Rookard, 12th at the 2010 Olympics, was the last to make a World Cup 3000m podium, winning an event in November 2010.

The 2010 Olympian Lamb is stronger in the 5000m. Acker and Ringsred are trying to make their first Olympic teams.

Men’s 5000m
Maximum Olympic entries: Three
Contenders: Jonathan Kuck, Brian Hansen, Emery Lehman, Patrick Meek

Kuck made the 2010 U.S. Olympic Team at 19 and went on to win silver one month later at the World Allround Championships, an event that measures skaters across all distances. Kuck is best at the 5000m and 10,000m and a clear favorite to win both events this week.

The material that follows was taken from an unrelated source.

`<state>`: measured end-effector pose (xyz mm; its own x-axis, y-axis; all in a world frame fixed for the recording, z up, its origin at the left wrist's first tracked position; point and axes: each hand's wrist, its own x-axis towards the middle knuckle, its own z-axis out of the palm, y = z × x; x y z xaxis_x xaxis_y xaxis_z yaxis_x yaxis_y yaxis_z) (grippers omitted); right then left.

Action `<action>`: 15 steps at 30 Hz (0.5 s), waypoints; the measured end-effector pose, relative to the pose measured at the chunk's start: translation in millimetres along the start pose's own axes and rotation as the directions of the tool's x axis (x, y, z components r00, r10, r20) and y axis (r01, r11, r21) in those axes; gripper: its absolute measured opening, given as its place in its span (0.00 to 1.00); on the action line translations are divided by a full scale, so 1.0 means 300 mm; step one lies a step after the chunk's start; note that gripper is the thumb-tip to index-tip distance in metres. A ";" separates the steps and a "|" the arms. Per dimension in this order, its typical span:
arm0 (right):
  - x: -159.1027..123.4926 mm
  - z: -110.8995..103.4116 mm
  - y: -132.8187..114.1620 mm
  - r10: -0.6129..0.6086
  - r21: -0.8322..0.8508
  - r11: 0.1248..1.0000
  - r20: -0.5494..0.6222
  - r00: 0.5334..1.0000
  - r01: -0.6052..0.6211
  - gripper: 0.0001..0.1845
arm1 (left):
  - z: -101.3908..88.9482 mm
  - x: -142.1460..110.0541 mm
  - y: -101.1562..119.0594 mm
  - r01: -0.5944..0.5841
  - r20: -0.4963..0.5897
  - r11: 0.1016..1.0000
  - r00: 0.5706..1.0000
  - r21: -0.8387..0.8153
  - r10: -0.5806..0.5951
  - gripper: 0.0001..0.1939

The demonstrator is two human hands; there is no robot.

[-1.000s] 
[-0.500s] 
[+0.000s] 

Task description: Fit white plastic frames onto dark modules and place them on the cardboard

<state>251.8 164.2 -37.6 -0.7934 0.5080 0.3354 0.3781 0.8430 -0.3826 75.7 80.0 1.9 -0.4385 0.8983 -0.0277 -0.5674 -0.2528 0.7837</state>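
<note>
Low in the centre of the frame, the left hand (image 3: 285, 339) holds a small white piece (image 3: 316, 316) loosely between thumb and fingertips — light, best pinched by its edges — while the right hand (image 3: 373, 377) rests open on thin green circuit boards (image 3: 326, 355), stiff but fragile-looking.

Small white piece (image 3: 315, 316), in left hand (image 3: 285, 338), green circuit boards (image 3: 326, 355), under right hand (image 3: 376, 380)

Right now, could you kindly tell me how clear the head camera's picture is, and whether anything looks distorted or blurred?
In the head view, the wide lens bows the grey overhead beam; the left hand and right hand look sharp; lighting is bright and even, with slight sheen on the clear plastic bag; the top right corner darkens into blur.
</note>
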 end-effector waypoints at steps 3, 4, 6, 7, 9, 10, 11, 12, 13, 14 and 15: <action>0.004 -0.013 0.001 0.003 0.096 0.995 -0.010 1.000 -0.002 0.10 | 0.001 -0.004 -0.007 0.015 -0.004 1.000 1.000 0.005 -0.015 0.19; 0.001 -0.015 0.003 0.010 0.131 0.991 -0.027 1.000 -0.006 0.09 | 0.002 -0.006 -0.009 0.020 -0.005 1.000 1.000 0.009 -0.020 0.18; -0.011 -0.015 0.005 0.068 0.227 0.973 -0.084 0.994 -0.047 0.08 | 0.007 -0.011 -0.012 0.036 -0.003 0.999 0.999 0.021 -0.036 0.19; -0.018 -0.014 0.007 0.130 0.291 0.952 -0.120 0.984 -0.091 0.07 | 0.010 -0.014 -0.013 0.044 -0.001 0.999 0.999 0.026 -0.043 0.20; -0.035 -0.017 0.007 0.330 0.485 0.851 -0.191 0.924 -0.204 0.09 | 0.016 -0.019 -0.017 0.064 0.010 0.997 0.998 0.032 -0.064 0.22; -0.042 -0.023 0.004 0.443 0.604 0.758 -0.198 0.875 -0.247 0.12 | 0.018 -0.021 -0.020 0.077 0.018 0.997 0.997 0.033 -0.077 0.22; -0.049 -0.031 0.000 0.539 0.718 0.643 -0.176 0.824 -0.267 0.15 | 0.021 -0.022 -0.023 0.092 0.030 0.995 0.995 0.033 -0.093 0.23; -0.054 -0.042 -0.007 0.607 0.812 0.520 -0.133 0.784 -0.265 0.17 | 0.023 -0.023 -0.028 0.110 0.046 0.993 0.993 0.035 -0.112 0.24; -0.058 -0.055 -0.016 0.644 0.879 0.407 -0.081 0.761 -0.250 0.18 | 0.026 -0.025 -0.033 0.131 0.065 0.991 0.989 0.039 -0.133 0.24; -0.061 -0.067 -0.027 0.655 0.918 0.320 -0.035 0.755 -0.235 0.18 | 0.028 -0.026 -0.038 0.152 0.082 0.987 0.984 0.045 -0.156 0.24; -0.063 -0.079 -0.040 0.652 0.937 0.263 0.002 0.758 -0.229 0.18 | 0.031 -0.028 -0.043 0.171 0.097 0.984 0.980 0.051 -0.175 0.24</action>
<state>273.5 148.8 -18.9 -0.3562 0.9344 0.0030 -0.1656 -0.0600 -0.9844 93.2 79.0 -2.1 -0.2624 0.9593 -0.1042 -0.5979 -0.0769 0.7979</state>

Hansen sparingly races the 5000m internationally. Lehman, 17, could become the youngest male member of the entire U.S. Olympic Team.

Women’s 5000m
Maximum Olympic entries: One
Contenders: Maria Lamb, Jilleanne Rookard

The single spot is likely to come down to the two women who competed in the 2010 Olympic 5000m. Rookard was eighth at the Olympics, seven spots ahead of Lamb, but the younger Lamb was three seconds faster than Rookard at the only World Cup 5000m this season.

Men’s 10,000m
Maximum Olympic entries: One
Contenders: Jonathan Kuck, Emery Lehman, Patrick Meek

No American has been within 10 seconds of Kuck in any of the last three seasons. The single spot should be his if he wants it.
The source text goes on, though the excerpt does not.